The trial had two limitations with conflicting impact on the results that need to be considered when deciding how to apply the trial to clinical practice:

• Among the patients evaluated for ECMO, only 75 percent actually received the intervention. Thus, if ECMO is truly beneficial, the trial may have underestimated the magnitude of the benefit.
• Patients who were evaluated for ECMO were more likely to receive interventions with proven benefit, such as low tidal volume ventilation. This provides an alternative explanation for the benefit seen among patients who were evaluated for ECMO.

Severe acute respiratory failure was defined in the CESAR trial as hypercapnic respiratory acidosis with an arterial pH <7.20 or a Murray score greater than 3.0. The Murray score quantitates the severity of lung disease on the basis of the ratio of arterial oxygen tension to the fraction of inspired oxygen (PaO2/FiO2), positive end-expiratory pressure (PEEP), lung compliance, and chest radiograph. Important exclusion criteria included an age <18 years or >65 years, as well as contraindications to anticoagulation.

The trial was too small to use subgroup analyses to identify predictors of outcome, such as etiology of the respiratory failure, age, comorbidities, and duration of mechanical ventilation.
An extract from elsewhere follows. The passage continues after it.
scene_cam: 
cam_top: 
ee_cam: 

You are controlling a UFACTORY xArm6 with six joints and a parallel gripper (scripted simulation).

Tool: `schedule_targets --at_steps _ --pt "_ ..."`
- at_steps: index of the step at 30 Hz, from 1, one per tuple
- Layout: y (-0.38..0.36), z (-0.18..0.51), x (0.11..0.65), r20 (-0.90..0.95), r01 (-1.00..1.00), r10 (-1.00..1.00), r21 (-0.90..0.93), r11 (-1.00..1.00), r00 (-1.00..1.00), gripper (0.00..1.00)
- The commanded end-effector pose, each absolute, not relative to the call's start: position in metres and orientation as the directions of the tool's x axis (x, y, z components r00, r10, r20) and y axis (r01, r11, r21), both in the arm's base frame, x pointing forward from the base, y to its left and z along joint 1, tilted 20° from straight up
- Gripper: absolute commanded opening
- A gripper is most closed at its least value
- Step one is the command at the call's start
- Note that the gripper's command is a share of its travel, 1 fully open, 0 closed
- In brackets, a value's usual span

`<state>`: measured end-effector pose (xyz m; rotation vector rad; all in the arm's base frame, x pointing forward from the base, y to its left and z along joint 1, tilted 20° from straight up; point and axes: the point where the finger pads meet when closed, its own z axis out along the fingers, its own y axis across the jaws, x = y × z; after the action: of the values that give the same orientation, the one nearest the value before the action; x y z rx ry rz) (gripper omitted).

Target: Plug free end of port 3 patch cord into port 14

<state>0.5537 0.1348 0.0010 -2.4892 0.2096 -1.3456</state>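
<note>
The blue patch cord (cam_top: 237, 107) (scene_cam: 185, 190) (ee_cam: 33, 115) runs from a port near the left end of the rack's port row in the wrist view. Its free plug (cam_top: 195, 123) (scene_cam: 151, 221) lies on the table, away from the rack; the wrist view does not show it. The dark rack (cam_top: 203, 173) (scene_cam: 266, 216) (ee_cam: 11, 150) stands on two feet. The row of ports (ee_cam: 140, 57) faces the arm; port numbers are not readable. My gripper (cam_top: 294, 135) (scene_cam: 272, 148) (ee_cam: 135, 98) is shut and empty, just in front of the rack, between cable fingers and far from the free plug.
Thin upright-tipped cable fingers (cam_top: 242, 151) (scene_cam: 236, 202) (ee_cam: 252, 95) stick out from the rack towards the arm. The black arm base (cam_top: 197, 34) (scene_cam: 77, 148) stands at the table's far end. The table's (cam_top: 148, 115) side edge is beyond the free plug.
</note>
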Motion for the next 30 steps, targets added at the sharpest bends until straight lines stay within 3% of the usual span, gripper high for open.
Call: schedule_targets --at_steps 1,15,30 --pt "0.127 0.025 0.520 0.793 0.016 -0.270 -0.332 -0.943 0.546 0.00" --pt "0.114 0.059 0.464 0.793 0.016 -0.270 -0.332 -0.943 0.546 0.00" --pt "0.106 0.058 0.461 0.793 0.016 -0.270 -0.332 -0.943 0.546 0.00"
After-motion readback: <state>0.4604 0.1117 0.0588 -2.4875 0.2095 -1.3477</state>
Cardiac failure — The use of ECMO for cardiac failure has been less extensively studied than ECMO for severe acute respiratory failure. Observational studies and case series have reported survival rates of 20 to 43 percent among patients who received venoarterial (VA) ECMO for cardiac arrest, severe cardiogenic shock, or failure to wean from cardiopulmonary bypass following cardiac surgery . VA ECMO has also been used as a bridge to cardiac transplantation or placement of a ventricular assist device.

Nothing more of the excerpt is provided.